§ **EXTRACTED INFORMATION**

*-*-*

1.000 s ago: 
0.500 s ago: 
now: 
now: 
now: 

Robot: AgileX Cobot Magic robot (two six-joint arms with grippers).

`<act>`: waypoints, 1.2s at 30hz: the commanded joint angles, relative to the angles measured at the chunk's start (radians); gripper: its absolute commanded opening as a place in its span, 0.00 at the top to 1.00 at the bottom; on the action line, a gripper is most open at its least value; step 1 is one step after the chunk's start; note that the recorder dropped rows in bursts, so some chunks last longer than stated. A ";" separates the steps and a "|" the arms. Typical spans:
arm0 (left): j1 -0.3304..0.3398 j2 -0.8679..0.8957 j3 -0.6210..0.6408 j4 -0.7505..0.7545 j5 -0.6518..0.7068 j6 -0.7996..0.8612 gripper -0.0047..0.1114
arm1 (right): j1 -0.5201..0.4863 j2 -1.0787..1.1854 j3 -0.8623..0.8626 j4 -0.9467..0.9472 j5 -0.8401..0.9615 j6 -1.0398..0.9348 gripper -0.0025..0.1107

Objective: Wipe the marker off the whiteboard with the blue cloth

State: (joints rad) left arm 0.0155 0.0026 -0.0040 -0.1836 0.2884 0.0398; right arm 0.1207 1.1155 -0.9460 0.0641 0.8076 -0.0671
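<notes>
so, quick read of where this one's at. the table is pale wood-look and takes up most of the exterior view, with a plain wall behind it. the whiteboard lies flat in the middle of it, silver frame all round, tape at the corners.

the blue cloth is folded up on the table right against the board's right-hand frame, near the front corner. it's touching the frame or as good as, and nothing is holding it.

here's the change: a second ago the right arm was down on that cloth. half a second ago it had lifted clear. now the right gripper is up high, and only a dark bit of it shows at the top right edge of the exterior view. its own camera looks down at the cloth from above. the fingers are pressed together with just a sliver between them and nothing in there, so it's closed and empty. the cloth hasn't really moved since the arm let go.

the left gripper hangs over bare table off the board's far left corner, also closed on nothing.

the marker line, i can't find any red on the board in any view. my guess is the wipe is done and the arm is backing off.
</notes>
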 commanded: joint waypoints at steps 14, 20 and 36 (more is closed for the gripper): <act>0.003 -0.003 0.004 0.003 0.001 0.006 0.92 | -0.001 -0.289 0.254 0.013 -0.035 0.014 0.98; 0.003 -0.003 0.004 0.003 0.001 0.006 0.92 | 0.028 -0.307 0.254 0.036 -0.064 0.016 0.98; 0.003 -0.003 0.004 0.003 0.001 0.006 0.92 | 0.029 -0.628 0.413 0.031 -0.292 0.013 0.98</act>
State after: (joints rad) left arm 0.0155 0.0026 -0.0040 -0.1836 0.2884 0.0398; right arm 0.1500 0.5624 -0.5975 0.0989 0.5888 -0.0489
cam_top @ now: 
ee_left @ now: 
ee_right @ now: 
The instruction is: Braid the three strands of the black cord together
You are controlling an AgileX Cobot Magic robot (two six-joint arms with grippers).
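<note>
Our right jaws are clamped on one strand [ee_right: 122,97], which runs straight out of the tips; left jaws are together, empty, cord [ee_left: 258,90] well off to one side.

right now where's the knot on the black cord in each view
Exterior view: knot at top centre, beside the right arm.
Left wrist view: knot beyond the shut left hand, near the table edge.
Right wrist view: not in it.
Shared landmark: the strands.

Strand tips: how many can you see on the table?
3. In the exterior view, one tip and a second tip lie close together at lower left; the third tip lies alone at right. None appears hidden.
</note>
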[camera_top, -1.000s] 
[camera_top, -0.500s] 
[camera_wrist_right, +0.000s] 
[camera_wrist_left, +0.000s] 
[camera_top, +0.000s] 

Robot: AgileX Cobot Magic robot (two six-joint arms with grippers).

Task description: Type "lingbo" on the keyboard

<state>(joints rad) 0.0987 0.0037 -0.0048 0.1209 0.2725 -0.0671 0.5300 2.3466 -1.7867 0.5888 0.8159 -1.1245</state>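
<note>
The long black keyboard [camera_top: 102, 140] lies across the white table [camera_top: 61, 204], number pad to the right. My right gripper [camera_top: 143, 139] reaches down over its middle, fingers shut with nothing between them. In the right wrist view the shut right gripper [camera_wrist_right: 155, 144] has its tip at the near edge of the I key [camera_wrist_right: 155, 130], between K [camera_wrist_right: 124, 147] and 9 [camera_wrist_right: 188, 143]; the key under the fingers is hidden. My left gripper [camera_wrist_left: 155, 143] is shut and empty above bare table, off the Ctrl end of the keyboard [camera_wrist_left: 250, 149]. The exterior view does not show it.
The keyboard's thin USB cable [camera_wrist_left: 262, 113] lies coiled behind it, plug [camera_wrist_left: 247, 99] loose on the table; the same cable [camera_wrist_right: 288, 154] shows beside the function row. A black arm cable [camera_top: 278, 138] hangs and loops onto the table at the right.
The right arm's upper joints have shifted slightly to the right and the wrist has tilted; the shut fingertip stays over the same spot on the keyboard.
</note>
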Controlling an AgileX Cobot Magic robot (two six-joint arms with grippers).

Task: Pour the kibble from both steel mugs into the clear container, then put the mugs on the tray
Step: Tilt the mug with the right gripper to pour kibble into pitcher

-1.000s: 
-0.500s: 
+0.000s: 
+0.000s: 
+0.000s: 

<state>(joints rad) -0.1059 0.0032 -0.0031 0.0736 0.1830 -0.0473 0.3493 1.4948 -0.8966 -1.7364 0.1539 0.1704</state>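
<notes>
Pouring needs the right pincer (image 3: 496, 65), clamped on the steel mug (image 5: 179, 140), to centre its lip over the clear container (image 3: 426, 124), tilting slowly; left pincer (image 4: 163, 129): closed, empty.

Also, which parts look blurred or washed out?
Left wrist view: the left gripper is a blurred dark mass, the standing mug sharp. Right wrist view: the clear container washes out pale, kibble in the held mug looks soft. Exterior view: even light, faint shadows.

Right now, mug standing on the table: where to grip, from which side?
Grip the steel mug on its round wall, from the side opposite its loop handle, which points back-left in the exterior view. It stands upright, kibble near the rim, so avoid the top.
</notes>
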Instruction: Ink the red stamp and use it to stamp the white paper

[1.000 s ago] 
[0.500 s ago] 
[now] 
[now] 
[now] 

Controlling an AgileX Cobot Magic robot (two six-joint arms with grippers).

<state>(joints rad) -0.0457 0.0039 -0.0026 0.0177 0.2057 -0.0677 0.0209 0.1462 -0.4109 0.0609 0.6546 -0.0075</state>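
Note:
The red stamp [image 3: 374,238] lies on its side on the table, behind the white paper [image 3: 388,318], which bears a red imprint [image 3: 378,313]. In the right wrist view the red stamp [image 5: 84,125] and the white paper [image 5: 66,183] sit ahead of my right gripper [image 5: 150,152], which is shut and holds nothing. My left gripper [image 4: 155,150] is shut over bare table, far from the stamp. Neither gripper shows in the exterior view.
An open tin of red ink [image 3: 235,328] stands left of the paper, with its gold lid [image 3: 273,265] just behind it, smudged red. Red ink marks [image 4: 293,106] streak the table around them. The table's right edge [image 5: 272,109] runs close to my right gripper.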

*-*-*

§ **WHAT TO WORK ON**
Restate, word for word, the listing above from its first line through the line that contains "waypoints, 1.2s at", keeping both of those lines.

§ **SOLUTION TO THE PROBLEM**
1.000 s ago: 
0.500 s ago: 
now: 
now: 
now: 

Robot: AgileX Cobot Magic robot (two six-joint arms with grippers).

`<act>`: waypoints, 1.2s at 30hz: the commanded joint angles, relative to the angles measured at the chunk's start (radians); gripper: its absolute commanded opening as a place in its span, 0.00 at the top to 1.00 at the bottom; on the action line, a gripper is most open at its least value; step 1 is one step after the chunk's start; note that the recorder dropped rows in bursts, so some chunks last longer than stated. A ";" separates the steps and a "|" the arms. Typical spans:

A complete answer has now been given to the exercise.